How can you identify a loan scammer?

It can be surprisingly easy for scammers to find potential victims. Scammers contact targets via phone, email, SMS or social media. They may even be someone you know or have been introduced to you by a contact.

Scammers can also obtain your details after you have provided your information to a legitimate loan comparison website. In short, they could be (or pretend to be) anyone.

What does a loan scam look like?

Loan scams come in all shapes and sizes. It might be an offer that does not exist. Someone may claim to represent a reputable company when they don’t. Or ask you to do something that may seem suspicious in order to transfer funds, such as mailing a check. Basically, if it’s a scam, the money you will be asked for will go to the scammer not towards any loan provided.

Scammers might promise quick returns, tax-free benefits, offer an opportunity with little risk, or claim to have insider information. They will likely use high-pressure sales tactics to rush you into making a big and quick decision.

Loan scam red flags

Here are a few warning signs that an offer may not be legitimate or legal.

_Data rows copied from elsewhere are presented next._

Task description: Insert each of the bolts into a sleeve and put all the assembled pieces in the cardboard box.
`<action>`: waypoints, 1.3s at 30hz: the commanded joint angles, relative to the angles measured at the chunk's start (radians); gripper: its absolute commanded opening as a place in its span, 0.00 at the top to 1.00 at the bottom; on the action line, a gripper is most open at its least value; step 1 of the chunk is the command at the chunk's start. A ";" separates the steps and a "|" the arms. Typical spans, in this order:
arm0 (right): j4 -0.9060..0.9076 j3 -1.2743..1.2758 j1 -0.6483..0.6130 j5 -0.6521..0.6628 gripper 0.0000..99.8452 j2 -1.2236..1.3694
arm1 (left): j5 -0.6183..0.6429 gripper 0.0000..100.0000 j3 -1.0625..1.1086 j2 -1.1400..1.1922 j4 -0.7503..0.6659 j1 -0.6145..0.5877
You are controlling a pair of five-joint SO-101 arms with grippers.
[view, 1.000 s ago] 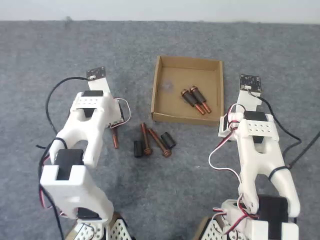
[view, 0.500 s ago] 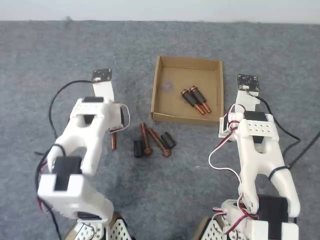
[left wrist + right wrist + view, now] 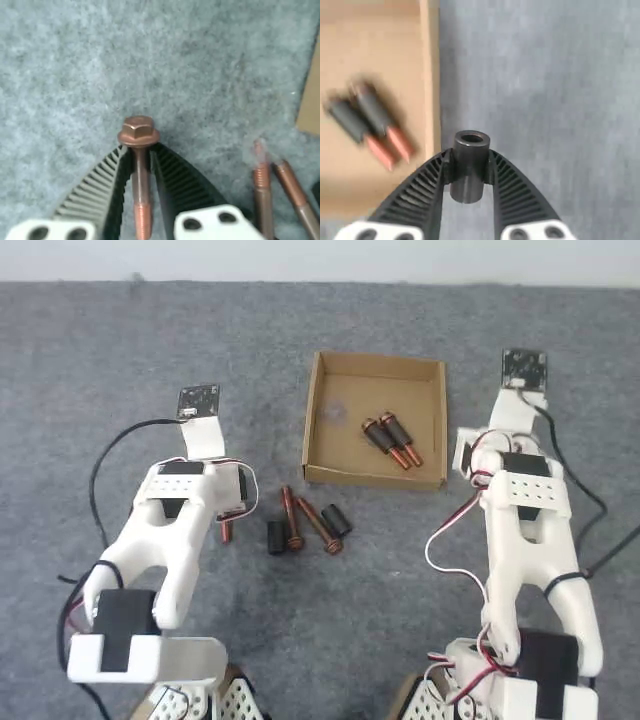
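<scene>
Over at eight o'clock from the cardboard box (image 3: 345, 445), with grey carpet (image 3: 120, 340) beneath: left gripper (image 3: 139, 149), narrowed right down onto a copper bolt (image 3: 138, 132). Pinches the shank between both jaws, hex head poking just past the tips. Across at four o'clock, just beside the box wall: right gripper (image 3: 469, 156), closed snug round a black sleeve (image 3: 468, 182). Holds it with the open bore pointing away from the wrist. Inside the box, toward three o'clock: two assembled pieces (image 3: 391, 441), side by side and touching. Down at seven o'clock from the box, between the arms: first loose bolt (image 3: 291, 515) and second loose bolt (image 3: 320, 525), lying near each other on the carpet. Tucked against the first at eight o'clock, one spare sleeve (image 3: 276, 537); just beside the second at two o'clock, another spare sleeve (image 3: 336, 519).
</scene>
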 commanded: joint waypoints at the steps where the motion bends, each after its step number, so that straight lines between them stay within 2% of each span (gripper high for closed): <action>1: -0.214 -0.068 -0.008 0.014 0.99 -0.004 | -0.012 0.99 -0.004 -0.063 -0.018 0.006; 14: -0.977 0.068 -0.130 0.011 0.99 0.174 | -0.012 0.99 -0.004 -0.063 -0.018 0.006; 24: -1.573 0.465 -0.286 0.009 0.99 0.199 | -0.012 0.99 -0.001 -0.063 -0.044 0.006; 30: -1.791 0.697 -0.349 0.012 0.99 0.197 | -0.012 0.99 -0.001 -0.063 -0.044 0.006; 39: -1.876 0.927 -0.372 0.014 0.99 0.197 | -0.012 0.99 -0.001 -0.063 -0.044 0.006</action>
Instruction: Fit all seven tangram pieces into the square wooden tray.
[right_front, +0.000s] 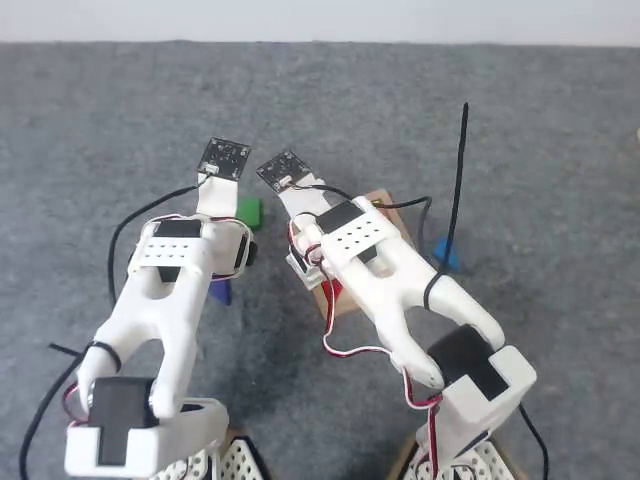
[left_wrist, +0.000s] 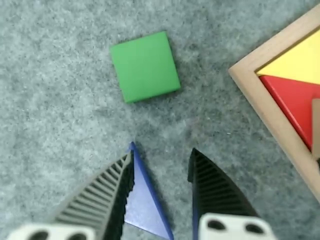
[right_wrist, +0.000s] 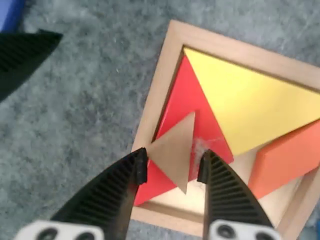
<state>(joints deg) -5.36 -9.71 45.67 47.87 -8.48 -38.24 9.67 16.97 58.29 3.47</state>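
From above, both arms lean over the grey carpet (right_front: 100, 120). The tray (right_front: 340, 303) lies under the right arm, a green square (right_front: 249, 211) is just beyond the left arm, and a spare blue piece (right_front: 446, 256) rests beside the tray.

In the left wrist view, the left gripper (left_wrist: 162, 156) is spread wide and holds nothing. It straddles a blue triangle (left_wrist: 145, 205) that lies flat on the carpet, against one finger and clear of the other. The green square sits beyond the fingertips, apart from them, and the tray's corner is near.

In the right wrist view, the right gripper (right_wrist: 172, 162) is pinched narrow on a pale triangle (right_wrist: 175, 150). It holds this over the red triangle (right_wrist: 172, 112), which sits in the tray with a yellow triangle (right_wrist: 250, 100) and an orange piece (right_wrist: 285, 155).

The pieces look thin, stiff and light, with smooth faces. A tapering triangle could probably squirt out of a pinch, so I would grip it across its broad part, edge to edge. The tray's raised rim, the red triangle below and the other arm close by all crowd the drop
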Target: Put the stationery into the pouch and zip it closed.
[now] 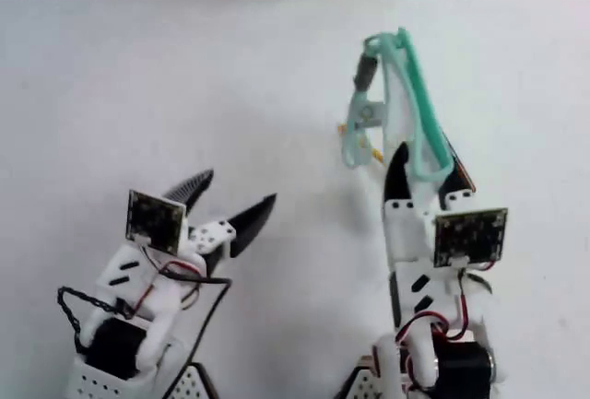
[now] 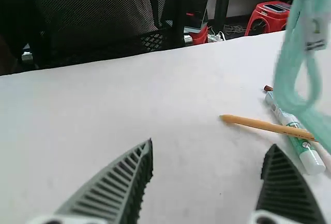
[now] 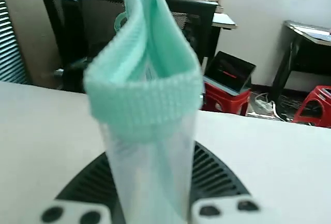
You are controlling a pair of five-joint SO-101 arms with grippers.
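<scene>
My right gripper (image 1: pixel 422 167) is shut on a clear pouch (image 1: pixel 406 95) with mint-green edging, holding it up over the right half of the table. In the right wrist view the pouch (image 3: pixel 150 100) stands upright between the dark fingers (image 3: pixel 217 180). Beneath and beside the hanging pouch (image 2: pixel 300 74) lie a yellow pencil (image 2: pixel 264 125) and a white-and-green pen (image 2: pixel 292 141) on the table. My left gripper (image 1: pixel 240 187) is at the near left, open and empty, pointed toward the pencil. Its fingertips (image 2: pixel 145 154) are well short of the pencil.
The white table (image 1: pixel 184 76) is bare to the left and far side. Beyond its far edge stand a black mesh chair (image 2: pixel 103 12) and red stools (image 2: pixel 271 14).
</scene>
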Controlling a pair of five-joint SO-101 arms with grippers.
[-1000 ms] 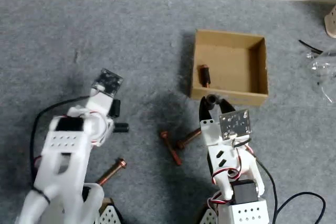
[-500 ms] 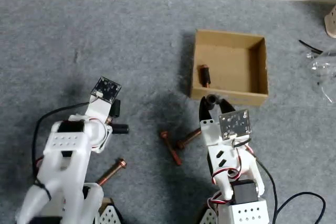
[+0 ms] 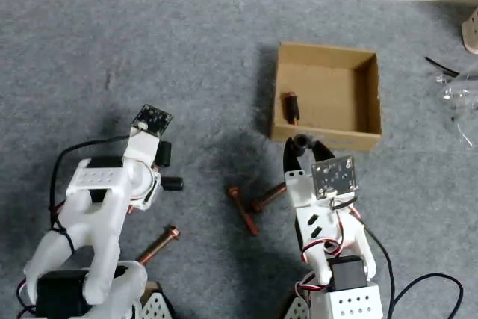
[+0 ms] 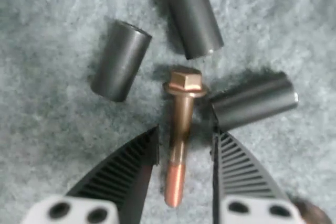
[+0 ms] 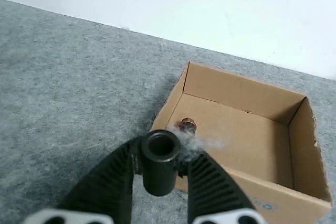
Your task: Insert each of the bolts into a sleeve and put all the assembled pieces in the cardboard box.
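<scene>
Three dark sleeves lie loose on the grey worktop (image 3: 149, 50) beneath the left arm, fanned around the hexagonal head of a copper bolt (image 4: 184, 85). The near sleeve (image 4: 254, 100) lies crosswise just beside the bolt's shank, the far sleeve (image 4: 193, 13) points away beyond the head, and the side sleeve (image 4: 121, 60) sits tilted on the other side, apart from the bolt. The left gripper (image 4: 184, 135) is released, one finger on each side of the shank with a gap either way and one fingertip close to the near sleeve's end. In the high view one black sleeve (image 3: 173, 183) shows beside that arm; which of the three it is cannot be told. A lone bolt (image 3: 159, 244) lies on the worktop near the left arm's base. Between the two arms, a longer bolt (image 3: 243, 211) and a shorter bolt (image 3: 267, 198) rest touching in a V. The right gripper (image 5: 163, 153) is clenched on a held sleeve (image 5: 157, 177), whose open bore faces the wrist camera, and it sits at the near wall of the cardboard box (image 3: 326, 140). Inside the box, one assembled piece (image 3: 290, 106), a bolt in its sleeve, lies along the wall on the left arm's side.
</scene>
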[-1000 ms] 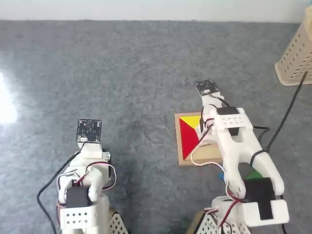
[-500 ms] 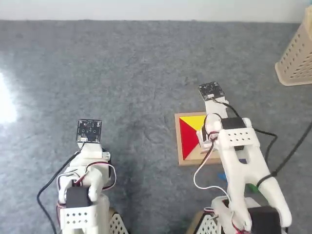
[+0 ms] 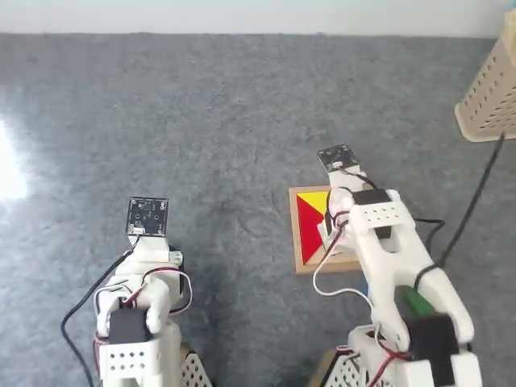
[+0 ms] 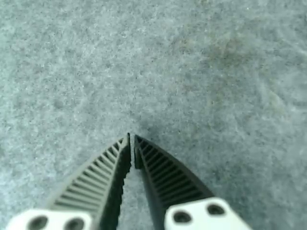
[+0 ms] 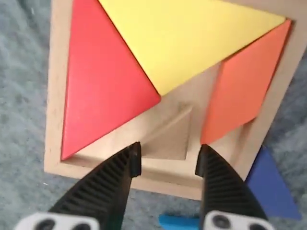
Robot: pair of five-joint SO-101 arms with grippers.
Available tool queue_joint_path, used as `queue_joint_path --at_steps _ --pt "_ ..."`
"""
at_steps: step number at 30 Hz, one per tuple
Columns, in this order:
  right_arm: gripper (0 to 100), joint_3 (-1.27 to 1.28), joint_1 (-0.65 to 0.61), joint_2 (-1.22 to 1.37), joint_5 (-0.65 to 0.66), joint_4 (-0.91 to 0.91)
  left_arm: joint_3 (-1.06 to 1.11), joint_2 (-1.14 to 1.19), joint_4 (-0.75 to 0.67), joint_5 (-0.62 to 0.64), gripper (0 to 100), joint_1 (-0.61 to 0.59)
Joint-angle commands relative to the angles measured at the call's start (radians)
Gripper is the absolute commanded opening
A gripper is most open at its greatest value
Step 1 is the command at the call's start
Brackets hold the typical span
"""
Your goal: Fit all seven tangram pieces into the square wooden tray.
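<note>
The square wooden tray (image 5: pixel 56 86) holds a red triangle (image 5: pixel 100 81), a yellow triangle (image 5: pixel 182 38) and an orange parallelogram (image 5: pixel 240 91). A pale wood-coloured triangle (image 5: pixel 170 139) lies in the tray's bare part. My right gripper (image 5: pixel 169 155) hangs open just above the tray's rim, its fingers on either side of that pale triangle and holding nothing. In the high view the right arm (image 3: pixel 379 222) covers much of the tray (image 3: pixel 300 262). My left gripper (image 4: pixel 132 140) is shut and empty over bare grey carpet, far left of the tray.
A dark blue piece (image 5: pixel 271 184) and a lighter blue piece (image 5: pixel 177 223) lie on the carpet just outside the tray. A green piece (image 3: pixel 415 300) shows by the right arm's base. A beige slotted basket (image 3: pixel 492 89) stands at the back right.
The right arm's wrist swung slightly right, then back left over the tray. The left arm has kept still.
</note>
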Motion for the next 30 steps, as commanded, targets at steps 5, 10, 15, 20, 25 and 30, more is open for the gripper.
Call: queue_joint_path --at_steps 5,10,15,20,25,30 --pt "19.5 -0.043 -0.005 0.001 -0.012 -0.005 -0.012 -0.017 0.005 0.006 1 0.0" --pt "19.5 -0.038 -0.007 -0.035 -0.008 -0.01 -0.012 -0.017 0.005 0.006 1 0.0" --pt "19.5 -0.04 -0.065 -0.045 -0.006 -0.01 -0.012 -0.017 0.005 0.006 1 0.0" --pt "19.5 -0.049 -0.074 -0.045 -0.008 -0.012 -0.012 -0.017 0.005 0.006 1 0.0" --pt "19.5 -0.048 -0.07 -0.035 -0.011 -0.012 -0.012 -0.017 0.005 0.006 1 0.0" --pt "19.4 -0.026 -0.071 -0.004 -0.008 -0.012 -0.012 -0.017 0.005 0.006 1 0.0"
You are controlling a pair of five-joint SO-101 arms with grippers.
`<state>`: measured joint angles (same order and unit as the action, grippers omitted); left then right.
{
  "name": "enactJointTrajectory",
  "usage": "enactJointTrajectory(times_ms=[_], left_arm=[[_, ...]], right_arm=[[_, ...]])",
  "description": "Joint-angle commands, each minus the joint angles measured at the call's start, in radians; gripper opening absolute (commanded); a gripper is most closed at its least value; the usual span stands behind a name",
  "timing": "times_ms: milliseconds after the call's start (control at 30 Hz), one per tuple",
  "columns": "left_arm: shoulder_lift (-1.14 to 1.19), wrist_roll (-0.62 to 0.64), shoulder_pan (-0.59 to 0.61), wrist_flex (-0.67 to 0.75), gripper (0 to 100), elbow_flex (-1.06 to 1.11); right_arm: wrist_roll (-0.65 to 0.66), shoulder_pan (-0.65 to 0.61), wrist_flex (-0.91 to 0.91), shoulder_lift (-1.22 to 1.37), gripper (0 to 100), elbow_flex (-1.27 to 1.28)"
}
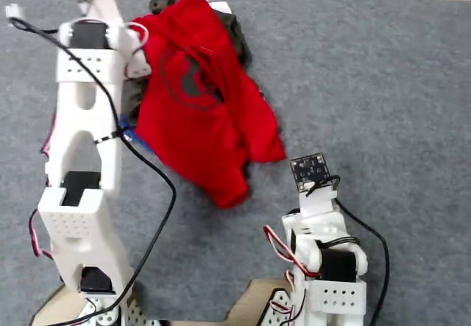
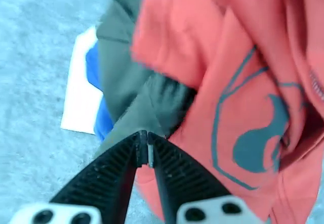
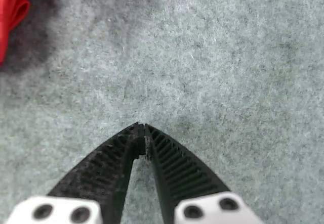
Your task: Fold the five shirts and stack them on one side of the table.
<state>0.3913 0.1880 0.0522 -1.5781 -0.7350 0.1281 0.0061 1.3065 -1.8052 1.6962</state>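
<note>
1. Print first: the red shirt point(image 1: 199, 112) had a dark round emblem on it. I couldn't make out any lettering in it from the high view or the left wrist view.
2. That shirt lay crumpled on top of a pile at the far left of the table point(image 1: 383, 83), right up against the left arm point(image 1: 81, 120). Its loose end trailed toward the near middle.
3. From above, a dark grey shirt point(image 1: 237, 32) stuck out from under it at the far side. A white piece point(image 1: 219, 6) showed beyond that, and a sliver of blue cloth point(image 1: 138, 140) showed by the arm.
4. The left wrist view sorted the layers better. The white piece lay flat on the table, the blue cloth was on it, the dark grey shirt was over both, and the red was uppermost.
5. The left gripper point(image 2: 143, 144) had its fingers pressed together, tips over the dark grey shirt's edge. I couldn't tell whether they touched the cloth.
6. The right gripper point(image 3: 143, 132) was also pressed together, with nothing in it, above the bare surface. Only scraps of the red shirt's edge showed past it. In the high view the right arm point(image 1: 320, 245) sat folded back at the near right, well apart from the pile.
7. The surface was a grey, felt-like covering. A pale brown board point(image 1: 250, 296) lay under the arm bases at the near edge, and past the far edge the room was just a dark strip.
</note>
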Motion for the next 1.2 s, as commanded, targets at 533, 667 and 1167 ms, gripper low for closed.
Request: enactJointTrajectory(times_ms=[533, 667, 1167], left_arm=[[-0.002, 0.009, 0.072, -0.166, 5, -0.287], [0.002, 0.109, -0.012, -0.166, 17, -0.284], [0.288, 0.19, -0.068, -0.158, 10, -0.227]], right_arm=[[-0.009, -0.001, 0.006, -0.09, 0.5, -0.005], [-0.009, -0.001, 0.006, -0.09, 0.5, -0.005], [-0.009, -0.001, 0.006, -0.09, 0.5, -0.005]])
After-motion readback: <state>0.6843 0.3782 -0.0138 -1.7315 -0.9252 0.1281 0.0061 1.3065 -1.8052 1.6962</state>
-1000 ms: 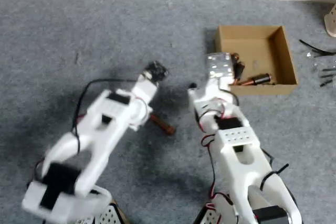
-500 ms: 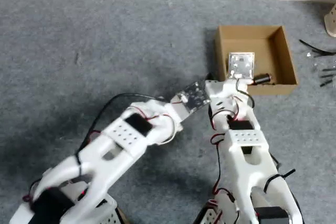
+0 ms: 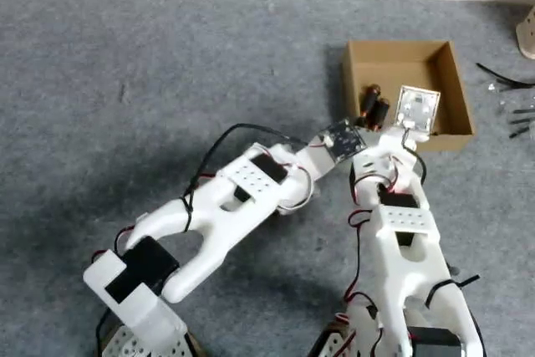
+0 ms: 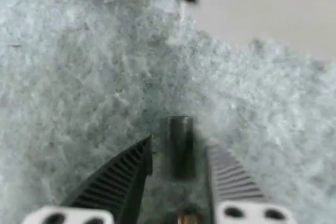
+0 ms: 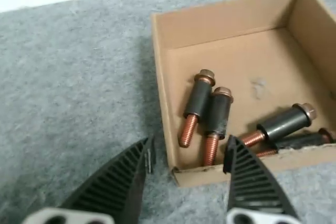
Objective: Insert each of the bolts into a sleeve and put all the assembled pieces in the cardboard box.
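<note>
With 4 assembled pieces lying in the cardboard box below the open right fingers, the left fingers are swinging in, spread around 1 sleeve on the surface.

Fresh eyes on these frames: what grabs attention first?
The cardboard box, at the far right of the grey carpet, has several copper bolts in dark sleeves lying inside. The right gripper hangs open over its near wall. The left gripper, just beside the box, has one more dark sleeve right in front of it.
</note>
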Action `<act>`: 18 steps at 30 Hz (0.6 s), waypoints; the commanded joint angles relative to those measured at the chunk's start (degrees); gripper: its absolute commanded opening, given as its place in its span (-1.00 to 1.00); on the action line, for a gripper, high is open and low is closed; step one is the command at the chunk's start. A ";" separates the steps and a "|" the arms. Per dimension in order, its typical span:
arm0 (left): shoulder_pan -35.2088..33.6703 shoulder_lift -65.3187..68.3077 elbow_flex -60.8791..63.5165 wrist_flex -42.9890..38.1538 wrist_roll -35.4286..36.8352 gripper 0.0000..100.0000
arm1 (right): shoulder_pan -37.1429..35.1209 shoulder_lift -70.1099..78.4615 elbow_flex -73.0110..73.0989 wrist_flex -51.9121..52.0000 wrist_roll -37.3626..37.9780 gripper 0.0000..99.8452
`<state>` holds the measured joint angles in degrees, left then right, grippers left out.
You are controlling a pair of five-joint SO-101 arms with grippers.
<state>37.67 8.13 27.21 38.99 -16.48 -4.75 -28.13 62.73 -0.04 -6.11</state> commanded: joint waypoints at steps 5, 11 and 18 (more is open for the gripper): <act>0.04 -7.96 -4.70 14.77 -10.46 -0.59 | -0.13 -1.89 -0.92 -1.63 -0.70 -0.62; -5.32 -15.60 1.71 23.21 -33.23 -0.59 | -0.13 -1.89 -0.92 -1.63 -0.70 -0.62; -5.49 -15.52 13.49 10.29 -39.65 -0.59 | -0.22 -1.89 -0.92 -1.63 -0.70 -0.62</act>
<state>32.92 -5.93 39.60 53.85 -55.08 -5.36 -28.48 62.64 -0.13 -6.20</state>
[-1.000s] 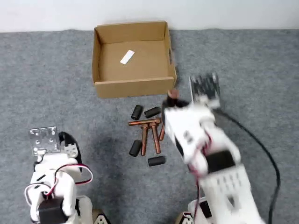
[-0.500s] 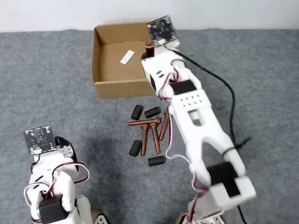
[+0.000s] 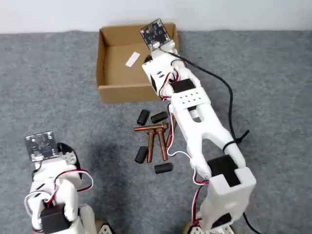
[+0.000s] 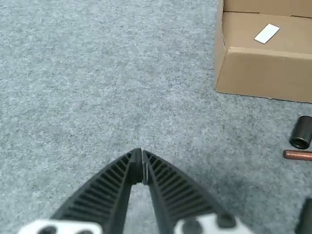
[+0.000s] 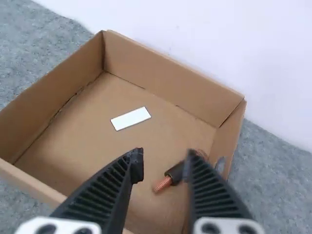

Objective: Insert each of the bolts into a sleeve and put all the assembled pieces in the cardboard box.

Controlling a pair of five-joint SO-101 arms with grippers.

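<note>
My right gripper (image 5: 165, 158) hangs over the cardboard box (image 5: 161, 83), jaws spread wide and holding nothing. The assembled bolt and sleeve (image 5: 171, 176) sits between my fingers, close to one of them. Its black sleeve points toward the box's near corner and its copper thread toward the middle. I cannot tell whether it lies flat on the box floor or brushes that finger. A white label (image 5: 130, 118) lies farther in on the floor.

To finish this drop cleanly, I judge I should hold the jaws apart and lift straight up. That way the near finger does not drag the piece, and my wrist does not catch the box wall on the way out. The piece could roll, so a slow rise is safer than a sideways swing.

My left gripper (image 4: 138, 161) is closed on nothing, fingertips meeting above the grey carpet (image 4: 73, 73), well apart from the box. Loose bolts (image 3: 150, 144) and sleeves (image 3: 141, 154) wait on the carpet in front of the box, so most of the task seems undone.
</note>
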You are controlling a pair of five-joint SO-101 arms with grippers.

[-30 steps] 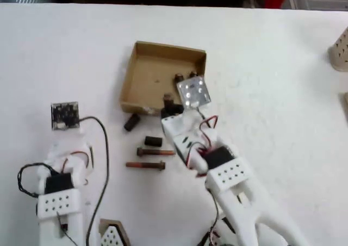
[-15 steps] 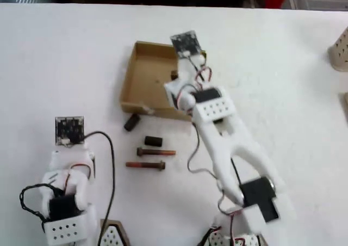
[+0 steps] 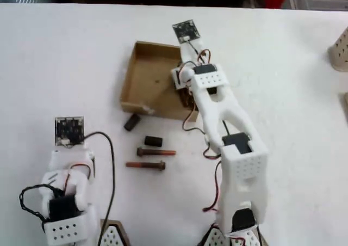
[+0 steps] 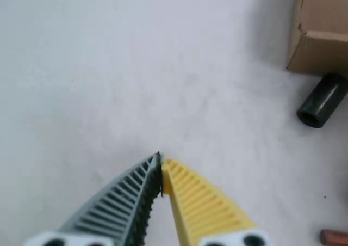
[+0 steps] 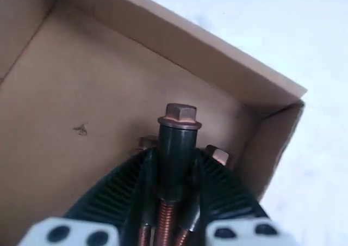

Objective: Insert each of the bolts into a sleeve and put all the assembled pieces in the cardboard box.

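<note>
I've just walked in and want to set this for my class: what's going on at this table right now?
The right arm is stretched over the cardboard box, its jaws shut on a bolt-in-sleeve piece held above the box floor. Two loose bolts and two black sleeves lie on the table in front of the box, not yet assembled. The left arm sits off to the side, jaws shut and empty over bare table.

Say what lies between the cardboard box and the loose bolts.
In the high view, one black sleeve lies by the cardboard box, and a second sleeve lies nearer the bolts.
</note>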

  • The scammer claims to be a professional broker or portfolio manager, but they don’t have an Australian Financial Services (AFS) licence or say they do not need one.
  • They call you repeatedly for lengthy conversations or email you a lot.
  • They pressure you to make quick decisions.
  • They say they’re associated with a reputable organisation or name, but you can’t find proof.
  • Their email domain name has spelling mistakes or odd numbers.
  • They show you seemingly professionally designed marketing brochures and documents, but they aren’t registered with ASIC.

What to do if you suspect someone is trying to scam you

All legitimate lenders, by law, must hold a credit licence from ASIC. You can check if a lender is licensed on ASIC's website. If they don't have a licence, don't exchange any information with them and you can report them to ASIC.